Jeff Thomson trudges off the 'G in 1982.
We've all wagged school for what seemed at the time a worthy cause, and there was surely none more worthy to a sports-obsessed 13-year-old than the first day of an Ashes series.
It was just on 35 years ago that I persuaded my parents that more important matters were at stake than school, and settled down with my trusty cricket scorebook to record, ball by ball, the first Test of the 1978-79 series at the Gabba.
Seldom have I invested as much emotional capital in a contest as that one. Australia, torn apart by the World Series Cricket schism, was very much the underdog against the old English pros.
The imbalance of experience was typified by their captain Mike Brearley, up against our novice skipper Graham Yallop. But, having cast adrift the Packer rebels in my affections, I loved the precocious youngsters who had taken their place, batsmen such as Kim Hughes, Graeme Wood, Peter Toohey and Rick Darling, and a fiery fast bowler making his Test debut called Rodney Hogg.
Hopes were sky-high. And within 60 minutes had been turned to dust, Australia a pathetic 6-26, Gary Cosier's run-out from the fourth ball triggering a farcical collapse, until Hogg and wicketkeeper John Maclean, also in his first Test, managed to drag our score just past the three-figure mark.
It was that sort of series. A 5-1 belting, Australia skittled for 111 in the last innings in Sydney needing only 200 to win, beaten by 200 in Adelaide after having had England 5-27 on the first morning. The title of Yallop's subsequent book, Lambs to the Slaughter, pretty much said it all.
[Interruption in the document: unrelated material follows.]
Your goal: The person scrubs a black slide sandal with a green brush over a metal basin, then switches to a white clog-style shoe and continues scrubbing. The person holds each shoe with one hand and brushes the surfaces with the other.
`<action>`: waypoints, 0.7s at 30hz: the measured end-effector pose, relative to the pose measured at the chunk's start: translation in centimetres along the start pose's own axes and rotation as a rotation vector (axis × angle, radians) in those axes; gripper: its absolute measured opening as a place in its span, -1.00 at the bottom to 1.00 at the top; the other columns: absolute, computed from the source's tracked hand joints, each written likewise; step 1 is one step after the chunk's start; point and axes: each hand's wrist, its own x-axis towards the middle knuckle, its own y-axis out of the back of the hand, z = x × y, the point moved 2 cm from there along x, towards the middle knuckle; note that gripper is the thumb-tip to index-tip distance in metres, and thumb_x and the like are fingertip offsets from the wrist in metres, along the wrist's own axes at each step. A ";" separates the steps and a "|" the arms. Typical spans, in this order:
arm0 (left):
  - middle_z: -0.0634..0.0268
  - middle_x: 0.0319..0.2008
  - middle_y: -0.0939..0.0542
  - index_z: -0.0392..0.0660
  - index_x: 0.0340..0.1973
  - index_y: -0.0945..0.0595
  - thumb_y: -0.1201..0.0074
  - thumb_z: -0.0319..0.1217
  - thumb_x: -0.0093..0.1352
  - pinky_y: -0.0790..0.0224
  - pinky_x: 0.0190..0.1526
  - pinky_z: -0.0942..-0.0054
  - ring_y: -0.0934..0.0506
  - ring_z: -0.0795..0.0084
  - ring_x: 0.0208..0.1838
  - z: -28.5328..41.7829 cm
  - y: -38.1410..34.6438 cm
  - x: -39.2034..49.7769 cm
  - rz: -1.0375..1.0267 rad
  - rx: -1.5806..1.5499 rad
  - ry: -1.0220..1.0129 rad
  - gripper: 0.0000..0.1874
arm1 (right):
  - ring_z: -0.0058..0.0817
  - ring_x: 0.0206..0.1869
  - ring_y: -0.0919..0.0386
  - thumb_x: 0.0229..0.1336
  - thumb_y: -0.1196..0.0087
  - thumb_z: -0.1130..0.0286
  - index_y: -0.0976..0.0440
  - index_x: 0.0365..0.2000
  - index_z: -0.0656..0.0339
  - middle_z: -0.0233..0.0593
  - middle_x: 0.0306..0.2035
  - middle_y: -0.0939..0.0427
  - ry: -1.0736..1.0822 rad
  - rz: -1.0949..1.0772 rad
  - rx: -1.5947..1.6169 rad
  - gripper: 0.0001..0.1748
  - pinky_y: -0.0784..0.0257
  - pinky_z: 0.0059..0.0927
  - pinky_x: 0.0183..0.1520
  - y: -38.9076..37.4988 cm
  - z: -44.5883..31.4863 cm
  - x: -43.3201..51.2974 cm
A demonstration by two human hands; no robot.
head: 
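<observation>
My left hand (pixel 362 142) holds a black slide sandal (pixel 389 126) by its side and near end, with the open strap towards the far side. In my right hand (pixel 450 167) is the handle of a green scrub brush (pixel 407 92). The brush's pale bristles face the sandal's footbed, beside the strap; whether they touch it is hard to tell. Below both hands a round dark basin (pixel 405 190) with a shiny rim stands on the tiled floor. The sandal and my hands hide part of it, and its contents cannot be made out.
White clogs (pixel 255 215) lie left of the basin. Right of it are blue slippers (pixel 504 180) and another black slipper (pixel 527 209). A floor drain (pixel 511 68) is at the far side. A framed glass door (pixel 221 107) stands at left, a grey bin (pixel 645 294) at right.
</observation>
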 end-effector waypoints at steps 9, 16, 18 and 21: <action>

In hindsight, it was good preparation for some of the disappointments to follow. I cried in 1981 when Ian Botham then Bob Willis at Headingley staged one of the most incredible turnarounds Test cricket has seen, the Ashes snatched from our grasp. I cried again in the outer at the MCG as Allan Border and Jeff Thomson's last-wicket miracle fell three runs short in 1982. Watched in helplessness in 1985 as David Gower, Mike Gatting and Tim Robinson plastered us all over England, and looked on embarrassed at our 1986-87 capitulation on home soil.
Which made Australia's memorable triumph in England in 1989 all the sweeter. Suddenly, it was our blokes, Mark Taylor, Steve Waugh, Geoff Marsh and Dean Jones doing the plastering, Terry Alderman's swing bowling next to unplayable, 4-0 the emphatic score line.
Ditto the momentous series win for Australia in the West Indies in 1995, having been ritually humiliated and in some cases literally beaten up on by a then cricket powerhouse pretty much ever since the WSC split. There's nothing like being starved of success to whet the appetite for victory. And to re-establish a connection with our national team that for even some of the most diehard cricket tragics appeared to have waned alarmingly for too long.
As noteworthy as the hostility of our pace attack in Friday afternoon's carving-up of the England batting line-up was, it was more noteworthy to see the spontaneous rallying around a Test team that has not only struggled to win admirers, but at times been the subject of outright scorn and derision going beyond mere performance.
All of which was still on show when our top order threatened to cave in again on Thursday.
But the belated fightback was led by two of the most popular targets of that contempt, Brad Haddin and Mitch Johnson, the attitudes towards either remarkably different by the end of the second day.
Perhaps their admirable digging-in that led to such a stunning turnaround may prove a pivotal moment in recent Australian cricket history.
Haddin increasingly is freeing himself from the rather large shadow cast by Adam Gilchrist's heroics. Even Johnson's fiercest critics have begun to acknowledge that, harnessed just a little more effectively, his sheer pace and bounce has the potential to wreak the havoc that Jeff Thomson did nearly four decades ago.
Nathan Lyon has halted the procession of spinners in and out of the side since Shane Warne's retirement. David Warner's pugnacious approach is winning friends. And a popular thumbs-up for the oft-maligned Shane Watson might be the most definitive sign that we're seeing things differently.
We seemed to fall out of love with the Australian Test team even while it was still winning. And it was convenient to tar the successors to Warne, McGrath, the Waughs, Hayden and co. with the same brush of abrasiveness and arrogance minus the success.
But we'd been spoilt by an exceptional era. Perhaps it's simply taken this relatively long winter which followed it, not to mention some hubris on the part of our opponent, to re-stoke the patriotic fires.
They certainly more than flickered again on Friday afternoon, around Australian offices, schools, clubs, parks and backyards. We're back on the bandwagon. And if that leads to a spate of absenteeism over the next couple of days … well, you know what Bob Hawke said.